I was recently reading an article on Time that said nearly two-thirds of Americans can’t pass a basic test of financial literacy. That means that almost 66% of people failed the test – I couldn’t believe it! Basic financial literacy? I have a little more faith in our intelligence than that, so I decided to find the actual test itself and take it myself. The test and corresponding survey were done by the FINRA Foundation which self regulates financial markets in the United States. There was some good news from the survey, showing that the amount of people having no difficulty covering their monthly expenses had increased as well as the amount of people who had emergency funds. It also showed that more than half of people who use credit cards pay the balance off each month – the highest percentage since the survey began!
Go ahead and take the quiz yourself if you want before reading my logic going through the question. Warning there are spoilers written just below!
So how did you do on the quiz? I was actually able to get 6/6 questions right, but I think that most people should be able to get 4-5/6 questions right.
Here is how I went through the quiz and my thoughts in coming up with my answers:
- Suppose you have $100 in a savings account earning 2 percent interest a year. After five years, how much would you have?
They don’t tell you how often the interest compounds, but for any bank it will compound at least yearly. If you take 2% of $100, that is $2. So after just the first year you have $102. If the interest compounds monthly, daily, etc – you will end up with even more money. Then in the second year you would take 2% of $102 which is $2.04. By the second year you already have $104.04 which is more than $102.
- Imagine that the interest rate on your savings account is 1 percent a year and inflation is 2 percent a year. After one year, would the money in the account buy more than it does today, exactly the same or less than today?

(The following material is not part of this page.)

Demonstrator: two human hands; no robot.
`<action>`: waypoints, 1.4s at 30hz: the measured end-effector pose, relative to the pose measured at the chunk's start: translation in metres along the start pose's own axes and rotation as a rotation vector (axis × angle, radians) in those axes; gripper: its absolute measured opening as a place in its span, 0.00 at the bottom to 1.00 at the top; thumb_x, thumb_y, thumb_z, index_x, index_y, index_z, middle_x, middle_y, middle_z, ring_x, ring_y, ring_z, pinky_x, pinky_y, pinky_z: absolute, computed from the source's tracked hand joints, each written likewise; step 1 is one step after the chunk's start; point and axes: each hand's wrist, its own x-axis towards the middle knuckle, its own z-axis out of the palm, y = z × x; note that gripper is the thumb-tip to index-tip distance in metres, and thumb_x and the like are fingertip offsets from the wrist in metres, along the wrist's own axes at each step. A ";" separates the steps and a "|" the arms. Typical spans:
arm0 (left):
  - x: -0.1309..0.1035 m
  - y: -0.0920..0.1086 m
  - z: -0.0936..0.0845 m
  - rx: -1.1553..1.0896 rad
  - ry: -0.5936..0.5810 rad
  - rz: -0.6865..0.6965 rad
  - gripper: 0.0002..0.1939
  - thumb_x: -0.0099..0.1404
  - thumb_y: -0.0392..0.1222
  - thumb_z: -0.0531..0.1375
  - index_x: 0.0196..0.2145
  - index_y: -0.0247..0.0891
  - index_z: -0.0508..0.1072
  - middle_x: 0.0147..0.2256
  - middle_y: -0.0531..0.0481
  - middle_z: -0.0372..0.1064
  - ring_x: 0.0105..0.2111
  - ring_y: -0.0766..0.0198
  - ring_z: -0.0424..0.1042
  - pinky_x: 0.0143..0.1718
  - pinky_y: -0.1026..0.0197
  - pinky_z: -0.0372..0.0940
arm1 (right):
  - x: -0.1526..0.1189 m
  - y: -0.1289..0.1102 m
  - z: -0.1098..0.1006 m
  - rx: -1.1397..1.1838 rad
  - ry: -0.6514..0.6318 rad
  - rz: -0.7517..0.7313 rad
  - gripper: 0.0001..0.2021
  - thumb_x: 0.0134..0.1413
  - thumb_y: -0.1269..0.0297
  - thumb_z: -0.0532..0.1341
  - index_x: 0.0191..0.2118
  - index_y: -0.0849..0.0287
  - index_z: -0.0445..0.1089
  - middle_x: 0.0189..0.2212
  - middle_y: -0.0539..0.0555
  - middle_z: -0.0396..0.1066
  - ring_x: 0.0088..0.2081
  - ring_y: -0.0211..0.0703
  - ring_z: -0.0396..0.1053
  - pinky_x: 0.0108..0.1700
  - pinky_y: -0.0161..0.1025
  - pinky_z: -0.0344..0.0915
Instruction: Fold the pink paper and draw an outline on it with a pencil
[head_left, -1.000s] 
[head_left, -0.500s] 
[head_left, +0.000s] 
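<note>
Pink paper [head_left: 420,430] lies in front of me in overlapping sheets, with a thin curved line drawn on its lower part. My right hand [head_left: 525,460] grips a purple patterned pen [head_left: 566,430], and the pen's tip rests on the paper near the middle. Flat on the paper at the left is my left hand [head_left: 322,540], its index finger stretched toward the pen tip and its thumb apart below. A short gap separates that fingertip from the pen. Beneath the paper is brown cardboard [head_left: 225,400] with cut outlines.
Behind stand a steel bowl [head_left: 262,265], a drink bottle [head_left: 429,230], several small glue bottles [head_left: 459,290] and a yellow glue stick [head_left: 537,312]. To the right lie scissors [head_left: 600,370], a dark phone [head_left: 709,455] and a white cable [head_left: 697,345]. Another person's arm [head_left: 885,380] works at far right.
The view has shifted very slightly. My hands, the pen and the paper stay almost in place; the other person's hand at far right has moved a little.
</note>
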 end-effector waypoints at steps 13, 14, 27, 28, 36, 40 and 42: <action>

If you are earning 1% a year but inflation is 2% in that year, you have lost money! Inflation states that the average prices of goods increased 2% for that year meaning the actual value of your money decreased by 1%. Inflation is critical to understand not just to hoard your money under a mattress or in a savings account (more than needed for an emergency fund) so that you are not “losing” money. The answer to this question is less.
- If interest rates rise, what will typically happen to bond prices? Rise, fall, stay the same, or is there no relationship?
The relationship between interest rates and bond prices is inverse. Whatever happens with one, the opposite happens with the other. Therefore bond prices will fall.
- A 15-year mortgage typically requires higher monthly payments than a 30-year mortgage but the total interest over the life of the loan will be less.
If you think about this one logically, say you have $30 and spread it out over 30 payments – each payment will be $1. If you spread it out over 15 payments, each payment will be $2. If you finish paying off something sooner rather than later, the amount of interest you paying is less. The answer to this question is true.
- Buying a single company’s stock usually provides a safer return than a stock mutual fund.
Have you ever heard of the saying “never put all your eggs in one basket”? The same logic applies to this question. It only takes one bad decision to change everything for a company (see: Enron). For the entire stock market? The chances are much lower and this spreads your risk out. One company going bankrupt won’t destroy your entire portfolio. The answer to this question is false.
- Suppose you owe $1,000 on a loan and the interest rate you are charged is 20% per year compounded annually. If you didn’t pay anything off, at this interest rate, how many years would it take for the amount you owe to double?
I was personally taught the rule of 72 in college, and I think this is the trickiest question of all of them. To figure out how long it takes your money to double on an investment that compounds annually (a good way to quickly compare multiple investments) is to divide the interest rate into 72. So in this case we do 72 / 20 = 3.6 years. You could have also calculated $1000 * 20% to get 200. Then you’d take $10200 * 20% to get the next year’s interest and so on, until you hit $2000. The answer to this question is 2 to 4 years.